Lettera H
2019
Lettera H è un film del 2019, diretto da Dario Germani.
Ci sono diverse storie che si incrociano in Lettera H, tutte ostiche da comprimere e troppo complesse da rievocare. Da una parte un’autovettura che non sarà mai soltanto una semplice macchina: la Fiat 127 è stata un simbolo dell’eccellenza industriale italiana, un confronto impietoso per le altre case concorrenti. Ha percorso gran parte del boom economico, dal ’71 fino alla fine degli anni ’80: in poche parole è parte fondamentale della nostra storia, tanto da apparire anche negli angoli più bui di quegli anni. Qui infatti inizia un’altra grande narrazione, quella che per un toscano come il sottoscritto ha tutti i connotati di una fiaba nera troppo vicina nel tempo: i delitti del Mostro di Firenze e il successivo processo ai cosiddetti “Compagni di Merende” sono stati eventi impossibili da raccontare esaurientemente, privi di risposte certe, capaci di lasciare soltanto una nube che nessun esperto di cronaca nera è mai riuscito a diradare. L’aver compreso la terribile incommensurabilità di quei fatti è il primo grande merito di Lettera H. La sceneggiatura scritta da Andrea Cavalletto potrebbe sembrare troppo flemmatica, ma si prende solo i suoi giusti tempi per raccontare i due protagonisti.
Seba e Patty sono due amanti sfortunati, soli contro tutti.

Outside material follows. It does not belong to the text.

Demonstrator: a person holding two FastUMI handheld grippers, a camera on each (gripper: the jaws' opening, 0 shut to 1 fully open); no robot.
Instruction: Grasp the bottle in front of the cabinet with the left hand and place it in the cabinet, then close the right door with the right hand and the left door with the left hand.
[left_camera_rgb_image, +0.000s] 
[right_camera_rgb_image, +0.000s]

Seba ha un passato turbolento, lavora e vive in un’officina; Patty è più giovane, in continuo contrasto con la sua famiglia per la relazione con uomo più grande di lei e dai trascorsi non proprio raccomandabili. Dopo una festa, i due salgono sulla 127 restaurata di lui e vanno ad appartarsi in un bosco fuori città. È qui che, sicuramente, a chi guarda si accenderanno tutte le lampadine, ma i risvolti che seguiranno sono davvero imprevedibili. Il film, diretto con sapiente mano da Dario Germani e fresco vincitore del premio di Miglior Lungometraggio all’Abruzzo Horror Festival, fa abboccare all’amo lo spettatore solo con la paranoia che inizia a serpeggiare tra i due protagonisti. Un meccanismo narrativo automatico che mette sull’attenti chiunque si aspetti la comparsa del convitato, o meglio dei convitati di pietra. Tuttavia il piede non è ancora premuto sull’acceleratore, anche quando le prime sagome cominciano a muoversi nell’oscurità. È da questo momento che Lettera H compie una progressiva quanto incredibile trasformazione che lo porterà ad essere un vero e proprio gioiello, oltre che un horror finalmente dichiarato. Tutto ciò che viene in seguito è un perfetto esempio di tempistica narrativa e crudeltà visiva.
Una sequenza disturbante, dai dettagli macabri e sordidi, è il primo eccellente passo di un’escalation finale che porterà poi al colpo di scena e al violentissimo climax. Si possono spendere parole per i riferimenti cinematografici a cui essi si rifanno, oltre che a quelli appartenenti alla notissima vicenda di cronaca; tuttavia, anche per evitare spoiler, è meglio concentrarsi su considerazioni più generali. Siamo davanti ad un prodotto filmico di qualità, dove le maestranze, tra cui gli effetti speciali di Sergio Stivaletti, fanno la differenza. In Lettera H si ritrova lo spirito e la forza di un cinema piccolo nei mezzi ma enorme nei risultati, in grado di essere quello che è sempre stato chiamato ad essere, ossia una macchina delle meraviglie. Con la volontà, inoltre, di osare, di oltrepassare quei confini che separano tante opere odierne che vogliono solo giocare, facendo l’occhiolino, da una che invece fa dannatamente sul serio e che quel cinema lo ama e lo rispetta.